Detalle de fotosecuencia Domingo en ciudad ajena, de Antolín Sánchez.

—¿Qué impacto tienen las redes sociales en la fotografía como arte y oficio? Sobre todo aquellas redes que conducen al consumo constante de imágenes.

—Yo tengo cuentas personales en redes sociales para intercambiar información con amigos. Respeto a quien lo haga, pero no he concebido hacer un proyecto a partir de la red. Una cosa es usarla como herramienta de difusión junto a varios formatos, y otra es trabajar exclusivamente desde allí, como si fuese el centro del trabajo, allí corres el riesgo de la intrascendencia. Se suben miles de imágenes en un segundo. En redes sociales la velocidad de consumo es brutal, hacer un discurso duradero es complicado. Claro, hay diferentes intenciones donde pueden usarse perfectamente, pero es un formato muy reducido, que te impide realizar algunos tipos de imágenes, por ejemplo, una panorámica. Es otra sensación espacial. No hay que desechar ningún canal, pero tiene que haber diversión y yo no me divierto con las redes.
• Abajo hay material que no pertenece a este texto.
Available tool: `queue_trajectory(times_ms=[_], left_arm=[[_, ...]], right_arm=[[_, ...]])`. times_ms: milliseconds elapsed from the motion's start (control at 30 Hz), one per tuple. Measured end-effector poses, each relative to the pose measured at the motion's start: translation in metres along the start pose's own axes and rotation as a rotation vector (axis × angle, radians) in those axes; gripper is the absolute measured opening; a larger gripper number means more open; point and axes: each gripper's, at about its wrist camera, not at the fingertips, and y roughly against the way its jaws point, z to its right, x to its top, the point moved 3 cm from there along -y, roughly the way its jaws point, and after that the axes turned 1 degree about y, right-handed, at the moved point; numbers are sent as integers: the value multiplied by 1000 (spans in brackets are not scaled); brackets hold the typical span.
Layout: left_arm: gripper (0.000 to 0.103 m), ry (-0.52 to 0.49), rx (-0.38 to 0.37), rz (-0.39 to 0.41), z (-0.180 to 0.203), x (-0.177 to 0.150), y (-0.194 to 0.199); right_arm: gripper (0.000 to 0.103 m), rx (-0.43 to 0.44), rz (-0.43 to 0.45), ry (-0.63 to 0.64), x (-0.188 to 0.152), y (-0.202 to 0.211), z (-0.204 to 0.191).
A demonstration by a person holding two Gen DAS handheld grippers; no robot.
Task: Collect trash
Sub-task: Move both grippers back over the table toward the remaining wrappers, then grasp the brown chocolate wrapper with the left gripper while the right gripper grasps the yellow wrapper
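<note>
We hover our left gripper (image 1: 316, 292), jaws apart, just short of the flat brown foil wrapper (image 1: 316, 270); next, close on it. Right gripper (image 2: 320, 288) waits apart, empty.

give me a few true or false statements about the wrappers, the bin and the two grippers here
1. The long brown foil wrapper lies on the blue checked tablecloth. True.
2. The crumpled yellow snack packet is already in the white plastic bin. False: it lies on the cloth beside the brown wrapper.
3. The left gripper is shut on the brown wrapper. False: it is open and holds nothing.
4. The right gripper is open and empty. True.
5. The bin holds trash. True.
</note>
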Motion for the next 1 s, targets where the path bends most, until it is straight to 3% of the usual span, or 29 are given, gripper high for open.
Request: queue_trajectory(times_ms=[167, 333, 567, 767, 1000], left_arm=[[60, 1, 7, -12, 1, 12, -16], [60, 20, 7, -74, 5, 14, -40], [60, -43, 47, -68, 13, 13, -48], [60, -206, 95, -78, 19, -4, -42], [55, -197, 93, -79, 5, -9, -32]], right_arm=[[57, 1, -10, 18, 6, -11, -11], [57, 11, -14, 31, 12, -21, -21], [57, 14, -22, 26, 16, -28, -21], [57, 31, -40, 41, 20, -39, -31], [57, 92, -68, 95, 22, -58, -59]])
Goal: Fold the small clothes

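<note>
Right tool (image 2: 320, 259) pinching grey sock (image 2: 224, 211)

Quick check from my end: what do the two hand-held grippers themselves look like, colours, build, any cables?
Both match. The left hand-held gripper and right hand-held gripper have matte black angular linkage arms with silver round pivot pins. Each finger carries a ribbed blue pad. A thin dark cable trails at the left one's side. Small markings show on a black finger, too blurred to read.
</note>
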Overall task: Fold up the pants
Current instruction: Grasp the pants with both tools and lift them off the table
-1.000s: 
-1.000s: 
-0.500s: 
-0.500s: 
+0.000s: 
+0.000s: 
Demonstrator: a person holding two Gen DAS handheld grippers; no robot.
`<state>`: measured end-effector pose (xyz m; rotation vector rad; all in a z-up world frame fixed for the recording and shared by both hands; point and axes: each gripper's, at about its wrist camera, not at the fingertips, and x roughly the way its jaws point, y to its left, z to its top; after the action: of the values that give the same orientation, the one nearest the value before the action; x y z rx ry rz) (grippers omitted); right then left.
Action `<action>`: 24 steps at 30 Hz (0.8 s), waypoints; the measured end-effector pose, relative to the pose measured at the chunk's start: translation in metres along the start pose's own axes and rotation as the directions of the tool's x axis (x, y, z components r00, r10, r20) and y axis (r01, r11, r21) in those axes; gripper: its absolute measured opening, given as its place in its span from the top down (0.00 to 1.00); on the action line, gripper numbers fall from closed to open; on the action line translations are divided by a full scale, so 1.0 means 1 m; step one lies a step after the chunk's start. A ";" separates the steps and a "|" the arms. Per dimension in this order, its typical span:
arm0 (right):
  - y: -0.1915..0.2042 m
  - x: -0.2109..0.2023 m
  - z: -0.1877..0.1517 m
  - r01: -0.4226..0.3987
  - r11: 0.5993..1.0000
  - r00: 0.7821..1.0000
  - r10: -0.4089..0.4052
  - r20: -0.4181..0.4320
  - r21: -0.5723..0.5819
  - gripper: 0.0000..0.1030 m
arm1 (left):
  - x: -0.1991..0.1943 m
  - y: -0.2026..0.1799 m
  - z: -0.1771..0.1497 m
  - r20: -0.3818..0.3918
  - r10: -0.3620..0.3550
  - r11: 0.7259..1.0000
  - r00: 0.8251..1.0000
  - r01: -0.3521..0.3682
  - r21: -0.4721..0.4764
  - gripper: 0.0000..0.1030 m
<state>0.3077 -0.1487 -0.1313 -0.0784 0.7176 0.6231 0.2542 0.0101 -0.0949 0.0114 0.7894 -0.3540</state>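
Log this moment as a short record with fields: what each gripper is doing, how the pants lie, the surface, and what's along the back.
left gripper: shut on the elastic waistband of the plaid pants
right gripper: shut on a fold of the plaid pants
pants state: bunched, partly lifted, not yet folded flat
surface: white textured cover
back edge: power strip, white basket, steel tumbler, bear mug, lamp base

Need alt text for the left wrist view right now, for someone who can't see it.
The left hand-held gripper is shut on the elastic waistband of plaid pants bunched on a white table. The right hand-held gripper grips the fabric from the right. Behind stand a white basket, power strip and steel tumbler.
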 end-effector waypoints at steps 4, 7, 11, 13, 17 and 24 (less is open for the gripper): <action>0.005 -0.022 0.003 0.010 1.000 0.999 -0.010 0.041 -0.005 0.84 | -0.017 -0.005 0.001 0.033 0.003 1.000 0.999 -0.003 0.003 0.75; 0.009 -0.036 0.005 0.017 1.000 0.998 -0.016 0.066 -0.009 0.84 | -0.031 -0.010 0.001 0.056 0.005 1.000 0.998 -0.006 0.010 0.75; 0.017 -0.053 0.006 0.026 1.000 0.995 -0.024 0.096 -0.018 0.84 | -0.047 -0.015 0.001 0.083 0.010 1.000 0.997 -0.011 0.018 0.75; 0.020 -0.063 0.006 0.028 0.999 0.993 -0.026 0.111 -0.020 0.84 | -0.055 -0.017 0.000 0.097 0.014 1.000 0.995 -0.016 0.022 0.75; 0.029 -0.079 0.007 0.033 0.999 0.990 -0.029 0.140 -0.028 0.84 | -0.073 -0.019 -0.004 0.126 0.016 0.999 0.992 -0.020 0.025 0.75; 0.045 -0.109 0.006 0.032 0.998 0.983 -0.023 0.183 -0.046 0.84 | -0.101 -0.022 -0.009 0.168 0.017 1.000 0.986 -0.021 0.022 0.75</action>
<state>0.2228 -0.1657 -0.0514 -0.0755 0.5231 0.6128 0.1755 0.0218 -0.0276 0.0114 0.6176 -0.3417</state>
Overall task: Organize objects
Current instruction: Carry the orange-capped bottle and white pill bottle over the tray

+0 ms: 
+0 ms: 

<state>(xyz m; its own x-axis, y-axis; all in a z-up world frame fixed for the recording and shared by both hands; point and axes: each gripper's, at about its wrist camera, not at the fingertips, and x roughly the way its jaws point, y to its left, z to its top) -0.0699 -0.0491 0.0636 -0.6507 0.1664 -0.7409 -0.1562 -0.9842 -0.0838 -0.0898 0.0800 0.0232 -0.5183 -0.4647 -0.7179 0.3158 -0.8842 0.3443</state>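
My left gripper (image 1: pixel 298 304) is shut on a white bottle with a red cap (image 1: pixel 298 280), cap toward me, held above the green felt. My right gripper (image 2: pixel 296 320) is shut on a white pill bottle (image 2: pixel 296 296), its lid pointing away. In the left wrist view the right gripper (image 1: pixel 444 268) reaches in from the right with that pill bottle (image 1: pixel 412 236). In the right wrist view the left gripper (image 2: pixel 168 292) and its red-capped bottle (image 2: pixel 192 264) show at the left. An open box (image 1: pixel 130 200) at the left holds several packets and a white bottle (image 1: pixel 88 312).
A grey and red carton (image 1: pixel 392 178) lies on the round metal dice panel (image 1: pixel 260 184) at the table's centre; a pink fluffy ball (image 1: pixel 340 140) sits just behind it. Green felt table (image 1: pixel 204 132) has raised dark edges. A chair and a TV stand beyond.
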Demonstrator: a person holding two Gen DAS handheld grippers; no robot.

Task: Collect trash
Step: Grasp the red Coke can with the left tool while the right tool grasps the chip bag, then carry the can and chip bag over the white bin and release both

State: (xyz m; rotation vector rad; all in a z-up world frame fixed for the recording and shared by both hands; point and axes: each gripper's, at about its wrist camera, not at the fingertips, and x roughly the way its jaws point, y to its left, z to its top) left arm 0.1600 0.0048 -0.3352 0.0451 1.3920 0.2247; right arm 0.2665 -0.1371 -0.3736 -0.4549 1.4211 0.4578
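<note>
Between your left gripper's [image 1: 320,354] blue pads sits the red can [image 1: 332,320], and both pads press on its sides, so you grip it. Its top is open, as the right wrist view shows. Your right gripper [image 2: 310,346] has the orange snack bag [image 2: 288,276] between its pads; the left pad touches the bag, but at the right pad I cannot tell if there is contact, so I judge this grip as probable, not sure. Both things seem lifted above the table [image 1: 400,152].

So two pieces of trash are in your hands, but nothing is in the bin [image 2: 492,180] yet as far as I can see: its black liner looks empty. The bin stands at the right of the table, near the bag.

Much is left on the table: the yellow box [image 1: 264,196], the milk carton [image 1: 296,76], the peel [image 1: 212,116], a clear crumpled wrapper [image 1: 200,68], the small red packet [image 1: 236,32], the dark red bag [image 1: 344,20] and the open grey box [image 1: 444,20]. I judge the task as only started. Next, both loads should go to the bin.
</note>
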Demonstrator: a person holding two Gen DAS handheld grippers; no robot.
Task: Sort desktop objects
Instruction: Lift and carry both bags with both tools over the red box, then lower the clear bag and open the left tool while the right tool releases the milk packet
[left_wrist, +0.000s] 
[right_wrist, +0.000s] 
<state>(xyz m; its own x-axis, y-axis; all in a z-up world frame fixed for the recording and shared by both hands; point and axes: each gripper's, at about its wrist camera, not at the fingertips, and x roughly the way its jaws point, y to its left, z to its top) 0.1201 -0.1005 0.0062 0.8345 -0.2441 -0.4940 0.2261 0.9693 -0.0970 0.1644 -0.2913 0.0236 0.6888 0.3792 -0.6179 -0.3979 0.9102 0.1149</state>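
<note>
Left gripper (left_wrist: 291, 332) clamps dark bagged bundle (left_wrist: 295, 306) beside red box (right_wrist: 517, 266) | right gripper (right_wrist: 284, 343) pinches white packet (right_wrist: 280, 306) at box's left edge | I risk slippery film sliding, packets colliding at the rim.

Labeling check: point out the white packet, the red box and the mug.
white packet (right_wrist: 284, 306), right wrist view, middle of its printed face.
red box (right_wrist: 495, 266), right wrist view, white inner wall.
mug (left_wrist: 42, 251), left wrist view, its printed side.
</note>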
—¿Cómo visualizas la evolución de la fotografía?

—La fotografía se sitúa hoy en una posición curiosa, actualmente varios cientos de millones de personas, tal vez miles, fotografían regularmente, ya sea como simple captación de recuerdos personales y familiares o como forma de expresión. Esta entronización de la fotografía, sin embargo, no debe confundirnos. Su forma de ver, atada a la perspectiva lineal, se inventó hace seis siglos para representar el espacio tridimensional sobre dos dimensiones. Sin embargo, la noción espacial del siglo XXI ha cambiado, tal como se transformó la noción espacial entre la Edad Media y el Renacimiento, y desde este punto de vista la fotografía se ha quedado atrás de otras formas de expresión que desde hace más de un siglo han roto, al menos parcialmente, con la perspectiva lineal. ¿Cómo se resolverá esa contradicción? Creo que no hay forma de saberlo en este momento.